Della Sehorn

Personal information
- Full name: Idella Thrasher Sehorn
- Nickname: "Della"
- National team: United States
- Born: May 28, 1927 Portland, Oregon, U.S.
- Died: March 14, 2001 (aged 73) Los Altos, California, U.S.

Sport
- Sport: Swimming
- Strokes: Breaststroke
- Club: Columbia Athletic Club

= Della Sehorn =

American swimmer (1927–2001)

Idella Thrasher Sehorn (May 28, 1927 – March 14, 2001), née Idella Thrasher, was an American competition swimmer.

Sehorn was born in Portland, Oregon, and she grew up in Oregon City. She began swimming at a young age at the Columbia Athletic Club in Portland. Following World War II, she married her coach, Al Sehorn, and began to set records in her best event, the breaststroke. From 1950 to 1953, she set 18 American records in the event.

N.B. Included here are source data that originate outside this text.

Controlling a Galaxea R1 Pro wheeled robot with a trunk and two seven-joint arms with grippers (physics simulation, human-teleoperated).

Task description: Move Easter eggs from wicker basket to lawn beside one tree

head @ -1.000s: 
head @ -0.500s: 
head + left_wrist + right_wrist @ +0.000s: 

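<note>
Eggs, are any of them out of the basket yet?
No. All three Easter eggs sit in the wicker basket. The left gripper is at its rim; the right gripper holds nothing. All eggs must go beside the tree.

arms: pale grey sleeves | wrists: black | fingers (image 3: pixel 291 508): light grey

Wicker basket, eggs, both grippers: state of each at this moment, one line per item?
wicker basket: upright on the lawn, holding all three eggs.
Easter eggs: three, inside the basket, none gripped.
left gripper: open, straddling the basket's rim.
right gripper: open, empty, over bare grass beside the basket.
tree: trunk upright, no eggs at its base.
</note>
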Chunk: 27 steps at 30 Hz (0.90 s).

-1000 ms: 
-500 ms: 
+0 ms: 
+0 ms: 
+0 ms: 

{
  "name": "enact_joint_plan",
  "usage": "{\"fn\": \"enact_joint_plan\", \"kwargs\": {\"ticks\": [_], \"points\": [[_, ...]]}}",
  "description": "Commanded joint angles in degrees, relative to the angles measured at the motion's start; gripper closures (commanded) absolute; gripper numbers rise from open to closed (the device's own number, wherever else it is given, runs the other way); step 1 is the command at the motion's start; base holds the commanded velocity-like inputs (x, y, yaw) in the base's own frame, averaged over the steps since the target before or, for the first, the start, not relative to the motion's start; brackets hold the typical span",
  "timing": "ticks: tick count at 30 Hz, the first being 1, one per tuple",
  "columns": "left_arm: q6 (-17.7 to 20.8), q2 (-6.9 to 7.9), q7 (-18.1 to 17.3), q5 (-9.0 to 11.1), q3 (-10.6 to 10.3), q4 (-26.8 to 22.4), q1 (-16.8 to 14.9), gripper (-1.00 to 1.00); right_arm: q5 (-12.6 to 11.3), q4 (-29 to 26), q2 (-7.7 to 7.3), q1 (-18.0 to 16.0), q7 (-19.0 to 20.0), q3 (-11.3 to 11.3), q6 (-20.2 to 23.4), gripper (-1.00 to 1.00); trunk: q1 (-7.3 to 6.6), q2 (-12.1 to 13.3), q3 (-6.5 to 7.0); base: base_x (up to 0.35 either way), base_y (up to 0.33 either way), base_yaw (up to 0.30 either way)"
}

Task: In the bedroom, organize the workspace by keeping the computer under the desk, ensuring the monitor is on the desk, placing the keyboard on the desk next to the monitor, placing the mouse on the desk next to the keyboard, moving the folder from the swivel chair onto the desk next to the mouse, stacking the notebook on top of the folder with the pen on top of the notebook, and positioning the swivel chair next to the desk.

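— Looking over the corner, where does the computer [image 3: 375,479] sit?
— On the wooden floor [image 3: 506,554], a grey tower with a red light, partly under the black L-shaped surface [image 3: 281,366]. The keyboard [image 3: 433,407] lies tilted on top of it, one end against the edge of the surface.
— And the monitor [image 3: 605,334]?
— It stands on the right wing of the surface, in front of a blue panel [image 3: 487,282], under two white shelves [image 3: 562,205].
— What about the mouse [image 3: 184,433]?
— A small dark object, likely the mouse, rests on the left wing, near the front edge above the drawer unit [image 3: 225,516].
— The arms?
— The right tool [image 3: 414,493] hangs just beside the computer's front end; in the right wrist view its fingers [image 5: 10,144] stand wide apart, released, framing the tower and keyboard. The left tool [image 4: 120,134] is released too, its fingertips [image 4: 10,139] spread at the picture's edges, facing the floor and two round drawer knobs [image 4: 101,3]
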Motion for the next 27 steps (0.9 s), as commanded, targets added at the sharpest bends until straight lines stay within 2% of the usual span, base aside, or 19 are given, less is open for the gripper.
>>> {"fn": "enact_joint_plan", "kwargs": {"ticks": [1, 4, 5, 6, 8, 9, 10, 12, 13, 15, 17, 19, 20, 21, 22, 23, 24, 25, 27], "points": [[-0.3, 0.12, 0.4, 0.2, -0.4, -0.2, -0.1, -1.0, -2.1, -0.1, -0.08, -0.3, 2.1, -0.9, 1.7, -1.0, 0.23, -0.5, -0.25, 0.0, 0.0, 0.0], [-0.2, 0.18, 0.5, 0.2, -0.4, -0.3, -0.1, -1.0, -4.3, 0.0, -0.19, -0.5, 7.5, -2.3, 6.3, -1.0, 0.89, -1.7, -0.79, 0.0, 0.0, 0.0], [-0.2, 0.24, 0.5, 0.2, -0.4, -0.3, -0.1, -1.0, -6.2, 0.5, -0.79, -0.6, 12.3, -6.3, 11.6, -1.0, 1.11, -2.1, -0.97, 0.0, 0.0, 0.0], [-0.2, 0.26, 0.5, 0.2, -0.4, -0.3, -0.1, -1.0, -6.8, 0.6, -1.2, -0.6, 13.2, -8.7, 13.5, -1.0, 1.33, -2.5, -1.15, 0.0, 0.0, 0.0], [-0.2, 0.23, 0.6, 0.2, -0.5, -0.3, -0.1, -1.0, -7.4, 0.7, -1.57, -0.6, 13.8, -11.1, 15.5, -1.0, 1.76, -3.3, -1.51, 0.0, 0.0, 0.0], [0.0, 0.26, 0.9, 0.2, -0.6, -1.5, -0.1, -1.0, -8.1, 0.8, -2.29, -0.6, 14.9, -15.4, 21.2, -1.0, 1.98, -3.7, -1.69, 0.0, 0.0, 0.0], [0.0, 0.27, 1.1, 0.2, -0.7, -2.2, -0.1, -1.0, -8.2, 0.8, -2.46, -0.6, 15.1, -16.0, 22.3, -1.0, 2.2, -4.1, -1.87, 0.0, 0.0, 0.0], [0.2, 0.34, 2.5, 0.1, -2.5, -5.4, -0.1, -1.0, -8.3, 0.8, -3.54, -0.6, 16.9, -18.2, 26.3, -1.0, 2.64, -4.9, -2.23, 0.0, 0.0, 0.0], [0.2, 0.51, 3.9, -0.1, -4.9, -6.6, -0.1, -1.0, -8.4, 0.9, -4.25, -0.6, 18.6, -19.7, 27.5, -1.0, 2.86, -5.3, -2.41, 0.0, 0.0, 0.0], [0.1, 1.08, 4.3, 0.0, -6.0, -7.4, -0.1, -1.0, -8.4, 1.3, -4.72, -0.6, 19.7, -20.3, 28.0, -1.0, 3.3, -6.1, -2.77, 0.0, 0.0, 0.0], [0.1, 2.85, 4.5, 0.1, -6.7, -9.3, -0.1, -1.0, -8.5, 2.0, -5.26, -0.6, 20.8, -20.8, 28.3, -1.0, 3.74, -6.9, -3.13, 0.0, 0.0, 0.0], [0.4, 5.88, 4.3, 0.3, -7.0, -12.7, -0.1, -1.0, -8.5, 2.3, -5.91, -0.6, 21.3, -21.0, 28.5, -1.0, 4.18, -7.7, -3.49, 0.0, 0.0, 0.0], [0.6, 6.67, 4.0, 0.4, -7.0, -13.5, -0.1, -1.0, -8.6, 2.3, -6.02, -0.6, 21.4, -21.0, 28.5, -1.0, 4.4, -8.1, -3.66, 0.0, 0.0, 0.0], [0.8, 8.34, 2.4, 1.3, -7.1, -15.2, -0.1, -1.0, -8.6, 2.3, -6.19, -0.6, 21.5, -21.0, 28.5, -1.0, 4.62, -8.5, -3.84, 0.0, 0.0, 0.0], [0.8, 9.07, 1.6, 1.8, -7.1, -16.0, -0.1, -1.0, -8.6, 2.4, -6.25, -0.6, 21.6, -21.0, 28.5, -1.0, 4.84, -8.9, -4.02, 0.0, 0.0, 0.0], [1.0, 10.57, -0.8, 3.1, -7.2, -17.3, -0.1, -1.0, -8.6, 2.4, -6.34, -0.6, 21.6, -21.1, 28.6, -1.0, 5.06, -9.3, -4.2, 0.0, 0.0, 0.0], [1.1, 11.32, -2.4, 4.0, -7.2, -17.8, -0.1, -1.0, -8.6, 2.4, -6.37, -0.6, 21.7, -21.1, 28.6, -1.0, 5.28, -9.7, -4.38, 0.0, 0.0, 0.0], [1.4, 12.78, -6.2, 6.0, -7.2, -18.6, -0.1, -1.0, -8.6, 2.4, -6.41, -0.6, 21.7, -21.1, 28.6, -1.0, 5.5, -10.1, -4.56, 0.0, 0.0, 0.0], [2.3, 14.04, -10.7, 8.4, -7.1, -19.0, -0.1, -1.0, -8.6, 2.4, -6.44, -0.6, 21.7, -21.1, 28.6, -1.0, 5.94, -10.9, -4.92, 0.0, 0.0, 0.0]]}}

Sehorn represented the United States at the 1952 Summer Olympics in Helsinki, Finland, where, at the age of 25, she was the oldest female member the U.S. swim team. She competed in the preliminary heats of the women's 200-meter breaststroke, posting a time of 3:13.7.

Upon her return to Portland, Sehorn was honored as the first woman to receive the Bill Hayward Award, given to Oregon's top amateur athlete. In 1953, she set three U.S. records in a single day. Sehorn retired from competitive swimming in 1953 to raise her three children and coach swimming in Portland, and later in Los Altos, California. In the 1970s, she began masters swimming, winning several masters swimming awards. She was inducted into the Oregon Sports Hall of Fame in 1991.

In 2000, she was diagnosed with lung cancer, and died in Los Altos in 2001.